05/02/2009 à 23h05

Enseignants-chercheurs : après la grève dans les facs, la manif


La réforme des universités a fait descendre près de 40 000 enseignants-chercheurs dans la rue, jeudi, dans une vingtaine de villes en France, dont plusieurs milliers à Paris (moins de 4 000 selon la police, 15 000 pour les syndicats). A Aix-Marseille, la manifestation a réuni entre 2000 et 5000 personnes dans les rues de Marseille. » Une mobilisation importante pour dénoncer la politique de « casse du service public, le démantèlement du CNRS ou encore la réforme du statut d'enseignant-chercheur.

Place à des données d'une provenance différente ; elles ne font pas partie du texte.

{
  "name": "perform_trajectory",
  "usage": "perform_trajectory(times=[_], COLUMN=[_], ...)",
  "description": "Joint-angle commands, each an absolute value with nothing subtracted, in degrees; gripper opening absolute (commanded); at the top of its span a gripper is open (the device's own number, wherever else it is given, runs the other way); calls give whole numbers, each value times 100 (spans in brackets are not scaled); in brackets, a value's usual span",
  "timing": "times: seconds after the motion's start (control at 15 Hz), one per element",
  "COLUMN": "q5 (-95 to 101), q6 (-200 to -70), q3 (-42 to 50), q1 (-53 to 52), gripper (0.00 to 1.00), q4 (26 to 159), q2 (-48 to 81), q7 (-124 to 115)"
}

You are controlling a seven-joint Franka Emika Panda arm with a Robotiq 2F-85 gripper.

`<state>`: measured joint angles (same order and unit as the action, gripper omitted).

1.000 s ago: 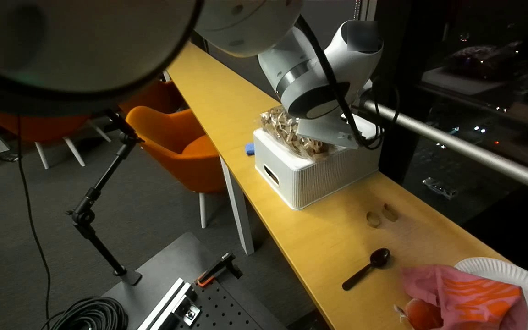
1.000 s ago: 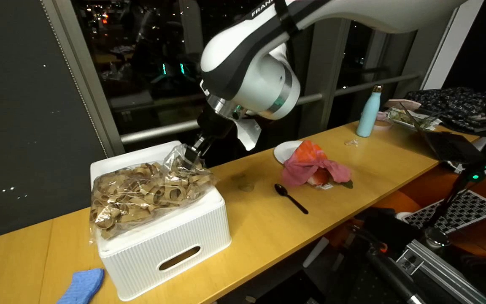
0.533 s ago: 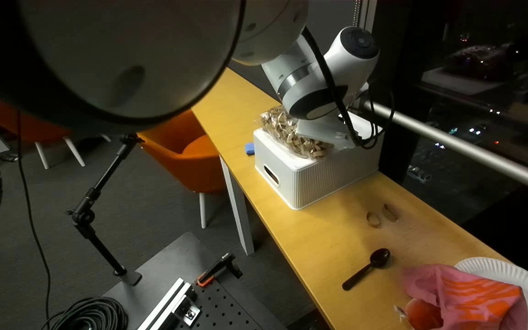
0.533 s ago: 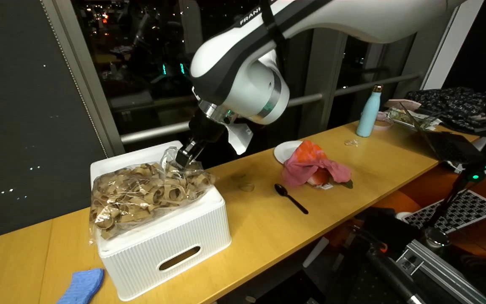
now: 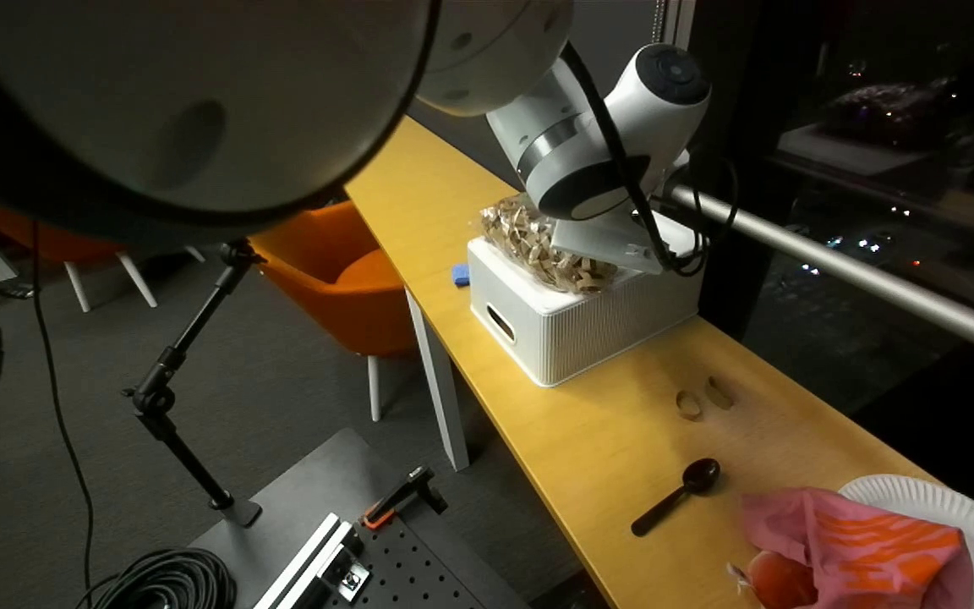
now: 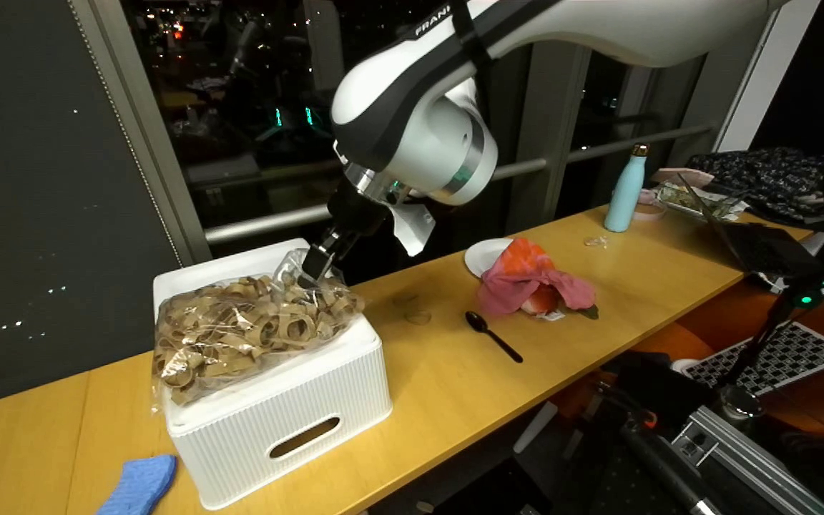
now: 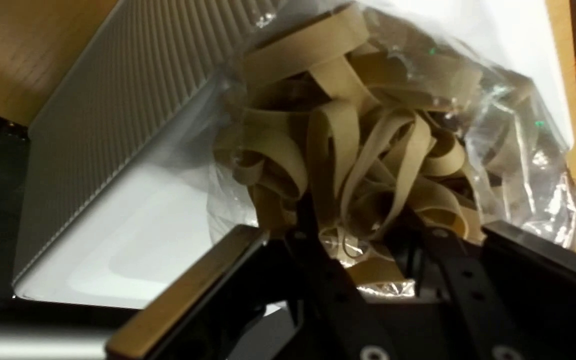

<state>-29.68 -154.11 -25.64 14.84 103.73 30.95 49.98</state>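
Wrist view shows fingers (image 7: 318,262) parted; the wooden table (image 5: 588,440) stands between dark windows (image 5: 893,186) and orange chairs (image 5: 331,300)

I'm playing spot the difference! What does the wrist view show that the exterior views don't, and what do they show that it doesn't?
Only the wrist view clearly shows the claw open, with a gap between its tips.
Only the exterior views show the black spoon, pink-and-orange cloth and white plate.
All share the clear bag of brown loops, ribbed white box and wooden table.
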Motion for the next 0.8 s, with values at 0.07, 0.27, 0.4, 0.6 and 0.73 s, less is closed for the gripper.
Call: perform_trajectory(times=[0.07, 0.27, 0.4, 0.6, 0.73], q5=[-3268, -3460, -3604, -3754, -3809], q6=[-15288, -15301, -15308, -15298, -15286], q3=[-2527, -2472, -2400, -2247, -2119], q1=[1659, 1710, 1673, 1553, 1469], gripper=[37, 40, 40, 40, 41], q4=[10949, 11288, 11482, 11699, 11837], q2=[2507, 2193, 1988, 1734, 1573], q7=[5087, 5140, 5182, 5216, 5221])
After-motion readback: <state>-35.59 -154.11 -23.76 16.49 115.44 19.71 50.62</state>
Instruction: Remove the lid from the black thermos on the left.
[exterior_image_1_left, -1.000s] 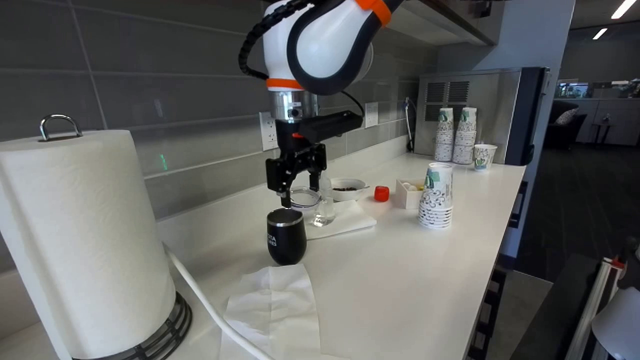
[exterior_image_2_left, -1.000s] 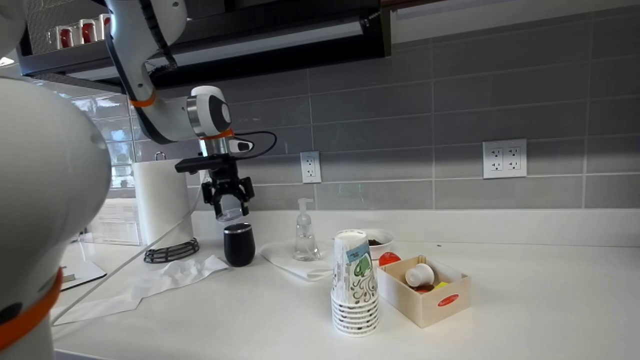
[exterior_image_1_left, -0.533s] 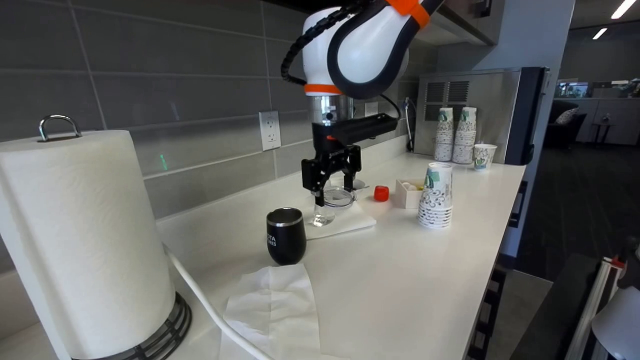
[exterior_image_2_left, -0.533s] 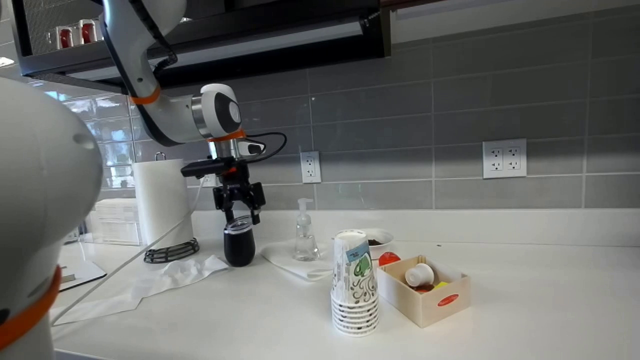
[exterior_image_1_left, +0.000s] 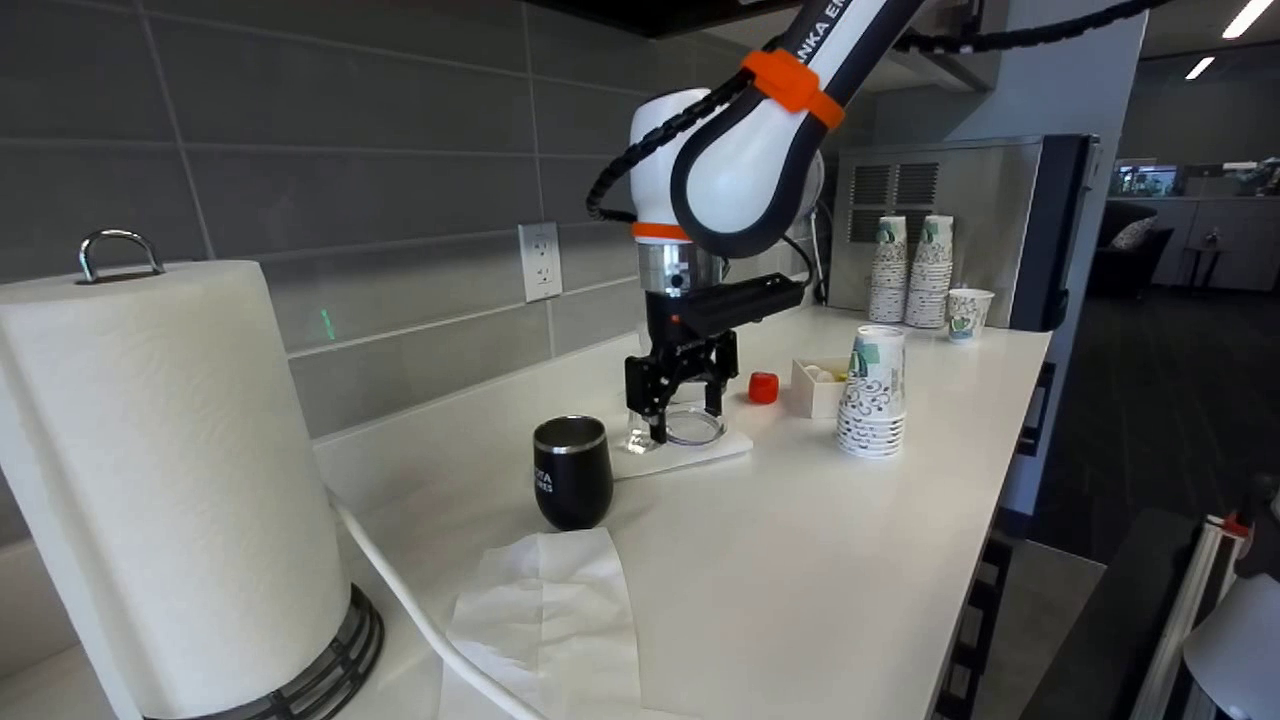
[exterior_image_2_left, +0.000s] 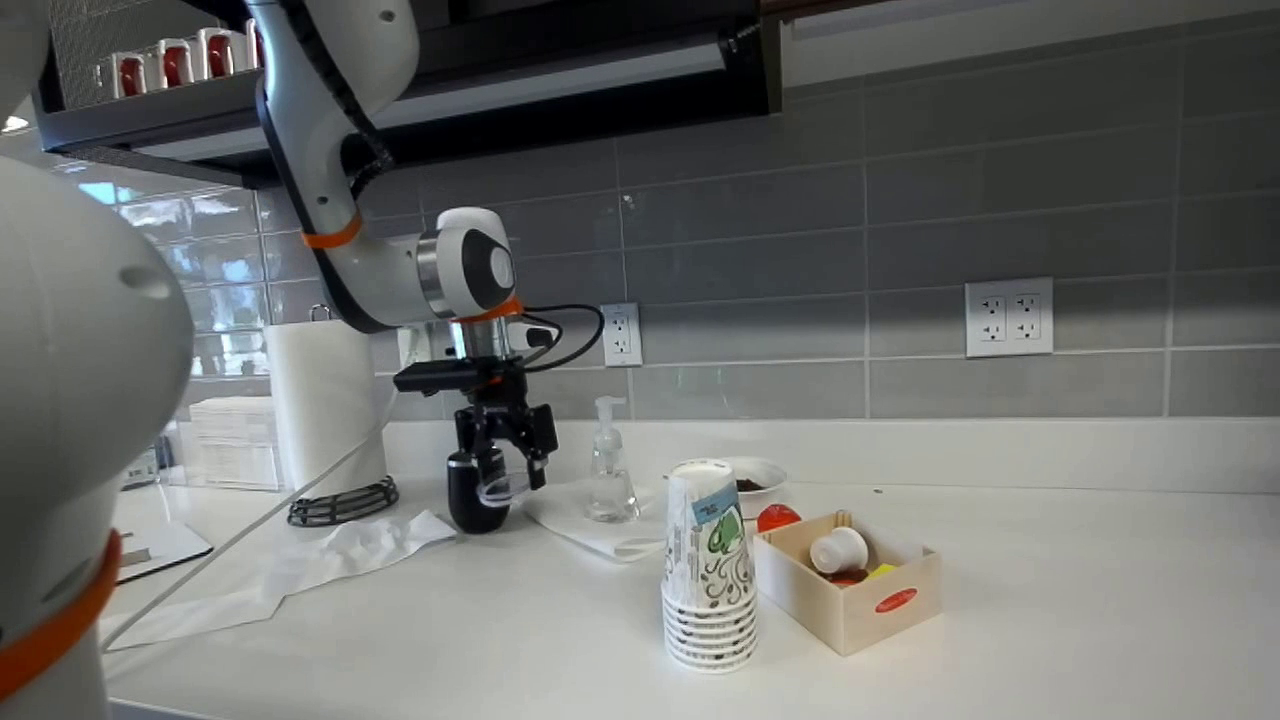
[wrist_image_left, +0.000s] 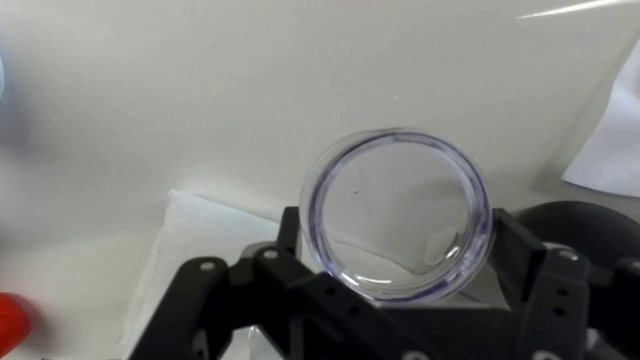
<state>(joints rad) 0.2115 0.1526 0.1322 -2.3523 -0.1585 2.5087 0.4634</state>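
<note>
Status: the gripper (exterior_image_1_left: 686, 419) has hold of the lid (wrist_image_left: 395, 215), pads pressed to opposite sides of the rim, left and right in the wrist view. The lid is off the black thermos (exterior_image_1_left: 572, 478), which stands upright with its mouth uncovered. Removal itself reads as done; set-down and release look like what's left.

Key relation is lid to thermos, sideways. Wrist view: thermos sits just right of the lid, right-hand finger in between and hiding part of it. In an exterior view, thermos is left of and nearer than the lid, with a gap showing. Whether that finger touches the thermos: can't tell.

The disc is round, so no long axis to line up. Looks close to level, maybe a slight tilt. A white napkin (wrist_image_left: 215, 225) lies to its left and near side in the wrist view, napkin edge showing through the clear disc. Height over the counter (wrist_image_left: 150, 110) can't be judged, nor whether the lid touches down.

Likely next: straight down, then part the fingers. Watch the thermos-side finger; spreading it could nudge the thermos. A small shift left, as the wrist view has it, would buy room. Landing across the napkin edge might leave the lid sitting uneven.
</note>
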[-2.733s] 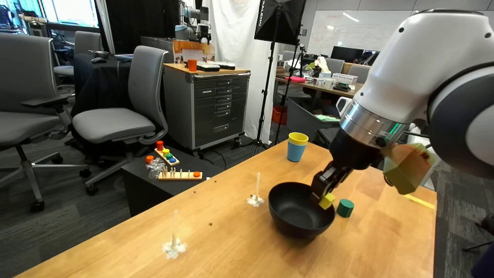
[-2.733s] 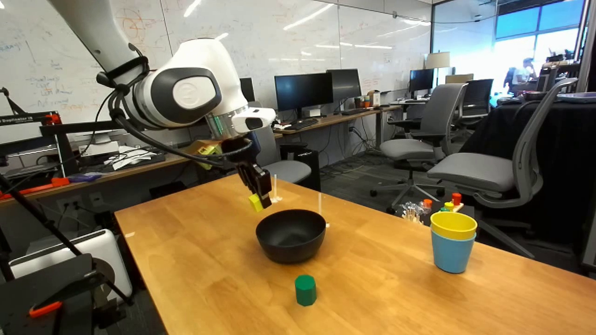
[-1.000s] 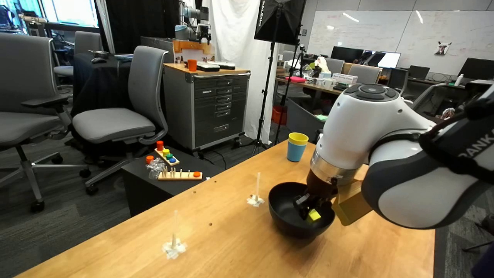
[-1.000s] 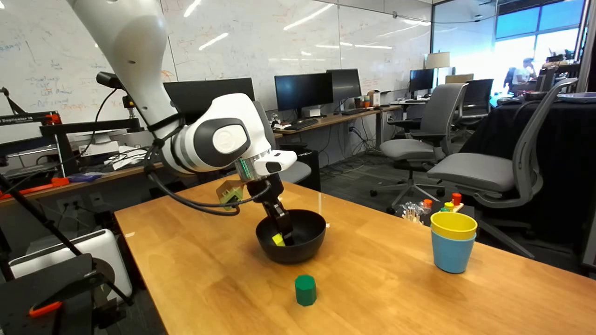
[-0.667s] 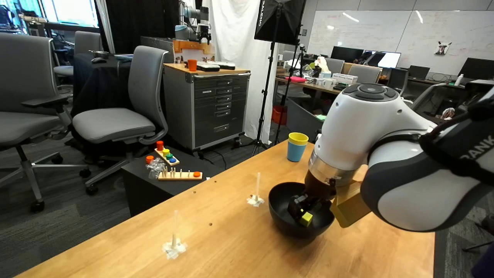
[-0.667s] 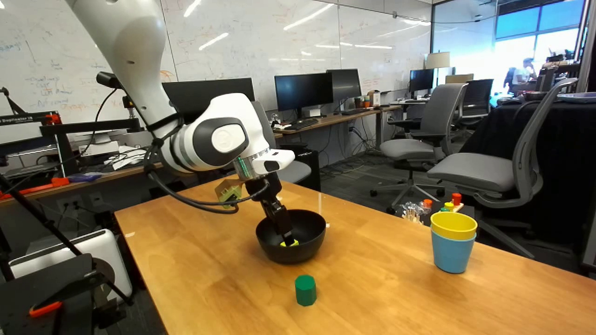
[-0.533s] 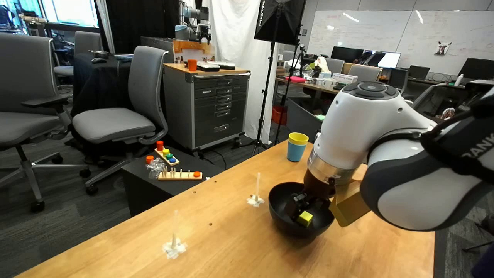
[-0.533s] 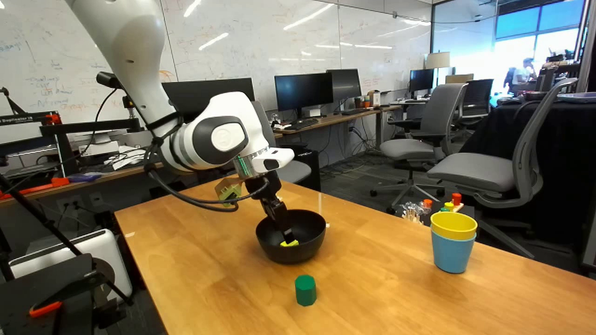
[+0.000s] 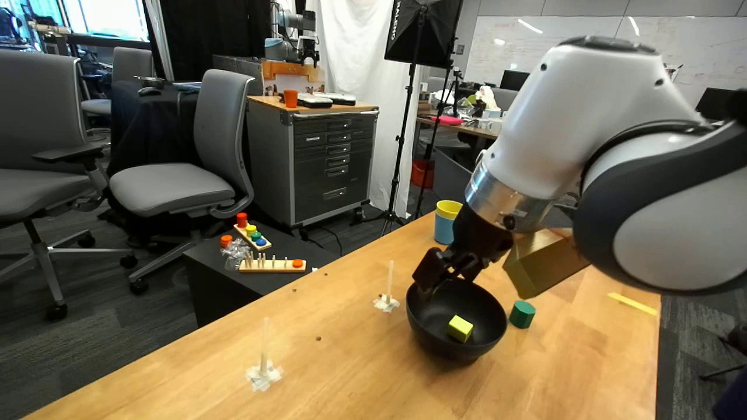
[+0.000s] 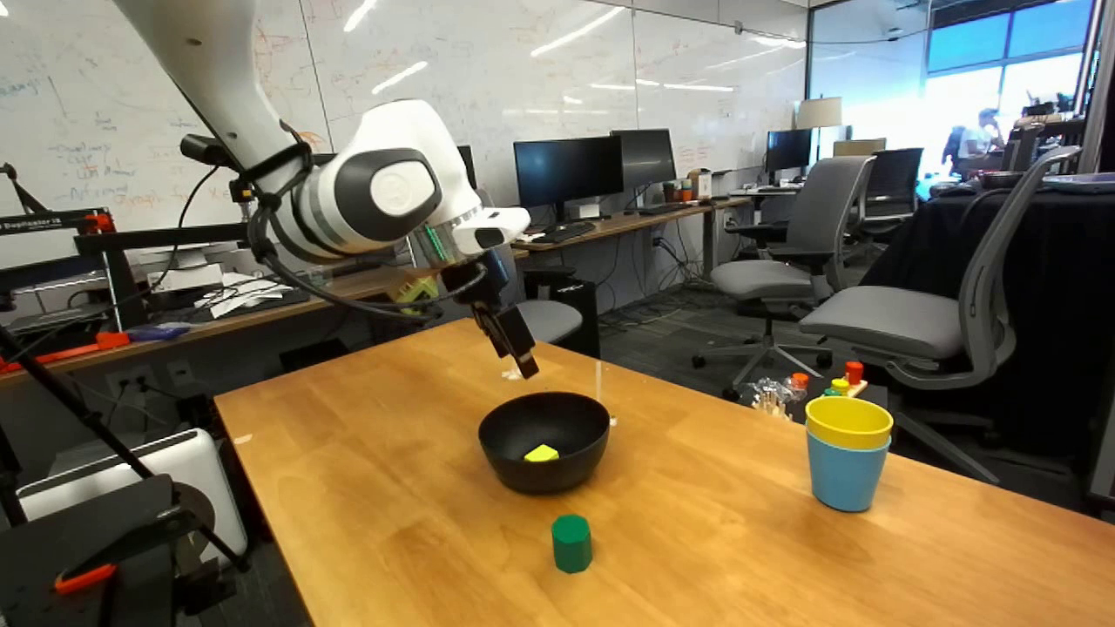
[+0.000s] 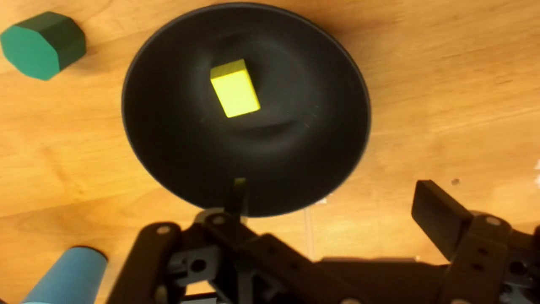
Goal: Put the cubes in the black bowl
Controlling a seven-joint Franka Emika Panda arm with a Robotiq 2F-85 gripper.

Université de Provence à Aix, campus de Saint-Jérôme ou de Luminy à Marseille, Institut d'études politiques, IUFM, étudiants et lycéens... les sites universitaires en grève dans la région étaient largement représentés dans le défilé.

Après la journée interprofessionnelle du 29 janvier dernier et avant un nouveau rendez-vous de l'enseignement supérieur le 10 février prochain à Paris, les manifestants de Marseille ont chanté et crié en nombre leur ras-le-bol.

Une colère résumée par Bruno Truchet, enseignant-chercheur à l'Université de Provence :

“Il y a une énorme différence entre les objectifs affichés du gouvernement, c'est-à-dire priorité enseignement supérieur et recherche, et la réalité de leur motivation qui est juste une destruction du service public.” (Voir la vidéo)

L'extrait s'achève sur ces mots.